Descontada a possibilidade de boa parte dessa história não passar de lenda, consta que Giulia teria fornecido a substância venenosa para centenas de mulheres italianas. Isso teria terminado apenas quando uma delas se acovardou e não concluiu o “serviço”, deixando a sopa que servia ao marido sem o veneno e confessando a intenção. Se há boa dose de verdade nisso tudo, esta foi uma das primeiras assassinas em série de toda a história. A razão para ter tantas clientes talvez residisse no fato dos casamentos em sua imensa maioria serem arranjados, sem quaisquer sentimentos afetivos verdadeiros, condenando mesmo as mulheres mais poderosas e influentes a uma vida de infelicidade.
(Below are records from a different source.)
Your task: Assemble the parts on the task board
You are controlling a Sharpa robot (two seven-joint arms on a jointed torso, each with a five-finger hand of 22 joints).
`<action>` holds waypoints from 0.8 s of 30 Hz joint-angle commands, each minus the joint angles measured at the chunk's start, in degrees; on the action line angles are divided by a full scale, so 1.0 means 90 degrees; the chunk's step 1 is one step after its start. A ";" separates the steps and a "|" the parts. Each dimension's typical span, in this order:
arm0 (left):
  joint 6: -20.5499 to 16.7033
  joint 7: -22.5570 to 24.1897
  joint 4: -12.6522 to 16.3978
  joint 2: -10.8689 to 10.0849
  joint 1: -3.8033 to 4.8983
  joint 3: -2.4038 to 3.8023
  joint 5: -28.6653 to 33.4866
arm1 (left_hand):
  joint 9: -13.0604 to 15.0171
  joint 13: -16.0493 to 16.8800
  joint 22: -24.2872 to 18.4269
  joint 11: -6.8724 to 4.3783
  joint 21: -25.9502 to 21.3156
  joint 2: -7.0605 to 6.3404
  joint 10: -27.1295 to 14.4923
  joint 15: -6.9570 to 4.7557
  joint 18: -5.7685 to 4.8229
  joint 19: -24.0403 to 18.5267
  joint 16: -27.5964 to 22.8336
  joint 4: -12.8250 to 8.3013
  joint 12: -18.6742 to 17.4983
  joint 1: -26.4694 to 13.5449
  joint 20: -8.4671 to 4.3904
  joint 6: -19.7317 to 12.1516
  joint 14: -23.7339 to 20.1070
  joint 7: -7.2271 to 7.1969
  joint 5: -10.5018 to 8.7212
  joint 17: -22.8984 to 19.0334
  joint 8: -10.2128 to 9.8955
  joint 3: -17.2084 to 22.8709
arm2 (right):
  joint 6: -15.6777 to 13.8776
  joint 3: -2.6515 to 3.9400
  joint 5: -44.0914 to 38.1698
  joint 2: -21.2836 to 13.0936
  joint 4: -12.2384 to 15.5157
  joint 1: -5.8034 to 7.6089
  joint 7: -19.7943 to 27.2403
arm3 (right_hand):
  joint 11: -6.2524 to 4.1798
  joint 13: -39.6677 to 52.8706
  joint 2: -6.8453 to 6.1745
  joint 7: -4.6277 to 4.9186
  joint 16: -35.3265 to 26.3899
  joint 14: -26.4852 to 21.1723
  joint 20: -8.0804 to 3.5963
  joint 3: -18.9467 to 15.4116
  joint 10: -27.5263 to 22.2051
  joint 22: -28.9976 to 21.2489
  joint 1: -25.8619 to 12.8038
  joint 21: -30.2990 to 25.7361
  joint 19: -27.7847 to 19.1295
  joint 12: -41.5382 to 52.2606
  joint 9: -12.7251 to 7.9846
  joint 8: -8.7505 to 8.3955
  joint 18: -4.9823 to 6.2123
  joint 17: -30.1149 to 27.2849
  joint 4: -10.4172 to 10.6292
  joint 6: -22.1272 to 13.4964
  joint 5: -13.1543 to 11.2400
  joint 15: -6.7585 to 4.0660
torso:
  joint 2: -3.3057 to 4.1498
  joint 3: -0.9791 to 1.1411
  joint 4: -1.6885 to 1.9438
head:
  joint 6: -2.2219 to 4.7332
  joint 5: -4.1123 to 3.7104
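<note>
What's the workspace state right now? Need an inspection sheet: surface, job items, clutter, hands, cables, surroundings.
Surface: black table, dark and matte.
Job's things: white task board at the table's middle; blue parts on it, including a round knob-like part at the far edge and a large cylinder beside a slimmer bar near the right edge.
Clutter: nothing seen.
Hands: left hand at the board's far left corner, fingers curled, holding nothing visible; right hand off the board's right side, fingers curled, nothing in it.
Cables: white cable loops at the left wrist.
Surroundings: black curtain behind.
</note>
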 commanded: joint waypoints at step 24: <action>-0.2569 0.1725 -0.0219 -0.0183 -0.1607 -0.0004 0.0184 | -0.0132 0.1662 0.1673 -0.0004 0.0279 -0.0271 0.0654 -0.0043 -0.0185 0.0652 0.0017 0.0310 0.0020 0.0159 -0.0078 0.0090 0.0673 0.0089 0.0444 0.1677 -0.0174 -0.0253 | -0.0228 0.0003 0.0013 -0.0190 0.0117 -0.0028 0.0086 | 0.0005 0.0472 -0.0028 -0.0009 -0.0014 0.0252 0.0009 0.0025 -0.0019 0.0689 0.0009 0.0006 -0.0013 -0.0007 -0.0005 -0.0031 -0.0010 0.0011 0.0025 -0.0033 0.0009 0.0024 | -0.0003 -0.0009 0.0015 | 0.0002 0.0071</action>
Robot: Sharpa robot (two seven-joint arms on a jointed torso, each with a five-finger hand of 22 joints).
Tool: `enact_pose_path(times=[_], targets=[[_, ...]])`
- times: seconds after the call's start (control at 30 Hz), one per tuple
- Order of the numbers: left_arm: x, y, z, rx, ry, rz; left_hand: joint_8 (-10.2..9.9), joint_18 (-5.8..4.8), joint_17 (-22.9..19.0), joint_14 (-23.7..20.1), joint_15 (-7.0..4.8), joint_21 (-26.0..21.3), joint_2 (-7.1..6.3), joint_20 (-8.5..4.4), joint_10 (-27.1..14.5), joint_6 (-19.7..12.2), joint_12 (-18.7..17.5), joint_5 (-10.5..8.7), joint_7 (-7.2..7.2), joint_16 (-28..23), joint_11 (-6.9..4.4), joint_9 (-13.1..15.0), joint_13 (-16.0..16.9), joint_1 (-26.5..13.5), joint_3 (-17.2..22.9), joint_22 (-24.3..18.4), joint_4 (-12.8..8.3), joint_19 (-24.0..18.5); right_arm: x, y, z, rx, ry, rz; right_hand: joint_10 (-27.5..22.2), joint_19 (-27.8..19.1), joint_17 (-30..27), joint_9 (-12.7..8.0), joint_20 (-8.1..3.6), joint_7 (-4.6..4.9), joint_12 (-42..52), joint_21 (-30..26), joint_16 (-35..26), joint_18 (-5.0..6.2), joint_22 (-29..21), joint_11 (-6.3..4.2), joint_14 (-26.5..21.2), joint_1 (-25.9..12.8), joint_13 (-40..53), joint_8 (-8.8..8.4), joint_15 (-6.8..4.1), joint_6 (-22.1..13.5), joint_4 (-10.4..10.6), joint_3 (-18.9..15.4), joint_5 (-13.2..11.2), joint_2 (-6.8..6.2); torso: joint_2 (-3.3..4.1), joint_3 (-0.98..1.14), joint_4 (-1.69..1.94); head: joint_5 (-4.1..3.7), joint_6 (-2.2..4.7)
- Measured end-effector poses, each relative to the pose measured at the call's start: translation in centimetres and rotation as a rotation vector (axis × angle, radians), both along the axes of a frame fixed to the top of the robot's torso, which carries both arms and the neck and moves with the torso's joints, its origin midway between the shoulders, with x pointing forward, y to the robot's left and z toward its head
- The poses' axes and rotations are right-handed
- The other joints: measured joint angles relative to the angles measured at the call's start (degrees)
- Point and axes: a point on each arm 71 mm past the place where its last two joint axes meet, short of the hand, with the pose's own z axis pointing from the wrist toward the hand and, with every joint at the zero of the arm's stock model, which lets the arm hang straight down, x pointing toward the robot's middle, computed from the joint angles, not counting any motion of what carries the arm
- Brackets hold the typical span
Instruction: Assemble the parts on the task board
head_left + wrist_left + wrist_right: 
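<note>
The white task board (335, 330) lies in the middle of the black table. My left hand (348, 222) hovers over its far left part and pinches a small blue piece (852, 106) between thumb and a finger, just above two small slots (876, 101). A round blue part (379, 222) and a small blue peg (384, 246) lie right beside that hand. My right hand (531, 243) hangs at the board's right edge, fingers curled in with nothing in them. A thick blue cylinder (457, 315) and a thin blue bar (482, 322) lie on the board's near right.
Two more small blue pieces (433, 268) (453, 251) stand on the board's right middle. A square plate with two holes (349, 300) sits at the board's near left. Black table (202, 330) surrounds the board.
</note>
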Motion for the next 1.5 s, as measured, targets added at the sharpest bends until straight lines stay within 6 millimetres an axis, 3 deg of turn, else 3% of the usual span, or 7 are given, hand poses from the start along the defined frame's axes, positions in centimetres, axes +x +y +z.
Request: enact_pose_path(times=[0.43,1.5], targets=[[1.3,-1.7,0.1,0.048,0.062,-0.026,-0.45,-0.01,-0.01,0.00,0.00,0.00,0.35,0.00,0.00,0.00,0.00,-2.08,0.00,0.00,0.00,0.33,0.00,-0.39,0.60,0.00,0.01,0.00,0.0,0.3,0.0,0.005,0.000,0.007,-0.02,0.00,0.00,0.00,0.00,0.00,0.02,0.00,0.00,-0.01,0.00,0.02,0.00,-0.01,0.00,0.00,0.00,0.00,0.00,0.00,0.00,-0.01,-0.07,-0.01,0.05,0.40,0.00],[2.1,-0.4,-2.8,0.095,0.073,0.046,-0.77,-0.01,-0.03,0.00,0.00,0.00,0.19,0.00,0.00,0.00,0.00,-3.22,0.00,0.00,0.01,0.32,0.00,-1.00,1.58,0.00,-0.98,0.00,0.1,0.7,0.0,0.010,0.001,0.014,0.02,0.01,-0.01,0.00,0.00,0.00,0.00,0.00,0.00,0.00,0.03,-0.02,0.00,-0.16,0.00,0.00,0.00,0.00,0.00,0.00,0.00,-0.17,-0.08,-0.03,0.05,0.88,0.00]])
Além disso, a ordem social forçava todas elas à subalternidade, fechadas em mundos restritos onde nem os sonhos mais banais tinham chance de se tornar realidade.

Claro que nem sempre os motivos eram os mesmos. O historiador Mike Dash, por exemplo, relata um fato um pouco distinto. Uma menina de 13 anos, Maria Aldobrandini, que pertencia a um clã poderoso e influente de Roma, tinha se casado com o duque Francesco Cesi, de outra família muito distinta, mas 30 anos mais velho do que ela. O pai do marido era um cientista proeminente e amigo de Galileu, enquanto o tio viria a ser o Papa Inocêncio 11. Inocente não era ela quando, nove anos depois, ao se apaixonar pelo conde Francisco Maria Santinelli acelerou a possível viuvez. O mais interessante é que o líquido foi obtido através do auxílio de um padre chamado Girolamo, pároco da igreja Sant’Agnese in Agone (Santa Inês em Agonia), que fica na Piazza Navona, no centro de Roma.

Agora, considerando o título desta crônica, os tempos atuais e o fato de estarmos no Brasil, minha recomendação passa longe da história e das ações de Giulia Tofana. Mais aconselhável é procurar uma Delegacia da Mulher para registro de ocorrências, confiar no Ministério Público, levar em consideração a existência da Lei Maria da Penha e buscar apoio não só da Justiça como da família e de amizades verdadeiras. Nenhuma mulher deve aceitar companheiro abusivo, mas não é muito inteligente sair de uma prisão doméstica para habitar um presídio.

12.12.2024

P.S.: O compositor Wolfgang Amadeus Mozart faleceu em decorrência de uma enfermidade jamais diagnosticada, em 5 de dezembro de 1791, aos 35 anos de idade. Por muito tempo existiu a suspeita de que tenha sido ele também uma das vítimas da Água-Tofana.

Pintura “Poção do Amor”, de Evelyn De Morgan. Mulher coloca substância no vinho. Bem poderia ser Água-Tofana.